DATA BLOCK >>
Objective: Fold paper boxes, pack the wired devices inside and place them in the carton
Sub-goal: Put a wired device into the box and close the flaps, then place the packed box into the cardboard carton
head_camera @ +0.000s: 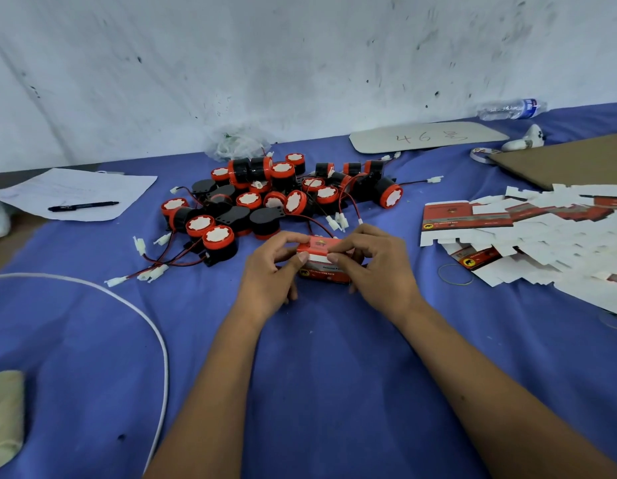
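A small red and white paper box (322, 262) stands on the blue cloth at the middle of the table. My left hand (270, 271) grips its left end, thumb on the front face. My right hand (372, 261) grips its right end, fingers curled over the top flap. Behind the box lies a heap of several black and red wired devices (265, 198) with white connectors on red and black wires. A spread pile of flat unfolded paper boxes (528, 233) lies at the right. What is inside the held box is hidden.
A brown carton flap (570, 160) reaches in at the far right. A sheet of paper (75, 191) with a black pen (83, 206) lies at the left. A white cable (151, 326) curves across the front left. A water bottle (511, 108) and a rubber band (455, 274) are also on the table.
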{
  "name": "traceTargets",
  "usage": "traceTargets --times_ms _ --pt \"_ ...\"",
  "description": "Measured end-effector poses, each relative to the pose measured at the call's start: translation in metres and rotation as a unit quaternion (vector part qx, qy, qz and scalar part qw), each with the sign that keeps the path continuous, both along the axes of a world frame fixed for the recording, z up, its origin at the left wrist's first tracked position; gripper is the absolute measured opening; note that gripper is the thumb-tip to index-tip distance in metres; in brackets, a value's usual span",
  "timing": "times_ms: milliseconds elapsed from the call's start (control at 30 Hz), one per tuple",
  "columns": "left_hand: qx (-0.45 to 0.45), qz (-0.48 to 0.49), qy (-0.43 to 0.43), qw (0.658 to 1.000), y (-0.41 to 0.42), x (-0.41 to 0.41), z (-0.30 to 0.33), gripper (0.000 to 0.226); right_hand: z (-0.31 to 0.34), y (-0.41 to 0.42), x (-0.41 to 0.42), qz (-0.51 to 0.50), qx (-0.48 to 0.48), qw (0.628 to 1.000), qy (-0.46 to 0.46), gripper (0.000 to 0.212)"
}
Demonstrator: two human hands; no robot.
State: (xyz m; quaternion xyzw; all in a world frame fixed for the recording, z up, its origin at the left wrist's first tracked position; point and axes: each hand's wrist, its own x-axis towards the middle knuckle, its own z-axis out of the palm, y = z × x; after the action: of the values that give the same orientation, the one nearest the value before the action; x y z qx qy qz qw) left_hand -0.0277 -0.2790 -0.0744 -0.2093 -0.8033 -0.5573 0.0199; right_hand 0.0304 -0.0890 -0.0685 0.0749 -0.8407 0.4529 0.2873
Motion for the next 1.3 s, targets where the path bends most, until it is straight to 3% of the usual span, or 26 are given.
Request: traceTargets --times_ms 133,267,600,867,1067,1167,1300 --pt "-0.037 0.037 0.09 0.995 0.0 0.002 0.001 0.024 0.002 0.004 -0.001 0.024 0.001 1.0 -0.017 0.006" --pt "-0.083 0.047 0.21 0.973 0.0 0.005 0.006 0.017 0.003 0.009 0.0 0.051 0.072 0.996 -0.017 0.019" --pt "-0.098 0.05 0.21 0.971 0.009 0.006 0.004 0.011 -0.002 0.012 0.003 -0.02 0.281 0.957 0.065 0.017" --pt "-0.086 0.062 0.19 0.976 0.015 0.01 0.001 0.008 -0.001 -0.003 -0.001 0.02 0.233 0.972 0.017 0.01" --pt "-0.059 0.053 0.198 0.977 0.018 0.017 0.002 0.021 0.021 0.001 0.004 0.047 0.228 0.971 -0.052 0.007" --pt "-0.013 0.022 0.204 0.979 0.052 0.036 0.021 0.038 0.043 0.031 0.032 -0.002 0.195 0.98 -0.035 0.009" --pt "0.086 -0.073 0.274 0.955 0.15 0.062 0.062 0.021 0.091 0.105 0.095 -0.131 0.17 0.977 0.014 0.011"
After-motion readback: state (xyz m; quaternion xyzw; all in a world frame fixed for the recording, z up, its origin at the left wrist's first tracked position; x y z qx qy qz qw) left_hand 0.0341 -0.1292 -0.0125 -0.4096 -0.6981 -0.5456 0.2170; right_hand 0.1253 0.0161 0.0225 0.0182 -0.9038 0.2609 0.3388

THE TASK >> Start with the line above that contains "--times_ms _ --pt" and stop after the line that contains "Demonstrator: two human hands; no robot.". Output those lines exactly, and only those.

PROBLEM SOLUTION >>
  "usage": "traceTargets --times_ms _ --pt \"_ ...\"",
  "description": "Measured end-effector poses, each relative to the pose measured at the call's start: translation in metres and rotation as a unit quaternion (vector part qx, qy, qz and scalar part qw), each with the sign that keeps the path continuous, both along the axes of a world frame fixed for the recording, z up, its origin at the left wrist's first tracked position; gripper is the absolute measured opening; note that gripper is the thumb-tip to index-tip distance in metres; in brackets, a value's usual span",
  "timing": "times_ms: milliseconds elapsed from the call's start (control at 30 Hz), one per tuple",
  "columns": "left_hand: qx (-0.45 to 0.45), qz (-0.48 to 0.49), qy (-0.43 to 0.43), qw (0.658 to 1.000), y (-0.41 to 0.42), x (-0.41 to 0.41), z (-0.30 to 0.33), gripper (0.000 to 0.226); right_hand: z (-0.31 to 0.34), y (-0.41 to 0.42), x (-0.41 to 0.42), qz (-0.51 to 0.50), qx (-0.48 to 0.48), qw (0.628 to 1.000), qy (-0.46 to 0.46), gripper (0.000 to 0.212)"
}
Demonstrator: two human hands; no robot.

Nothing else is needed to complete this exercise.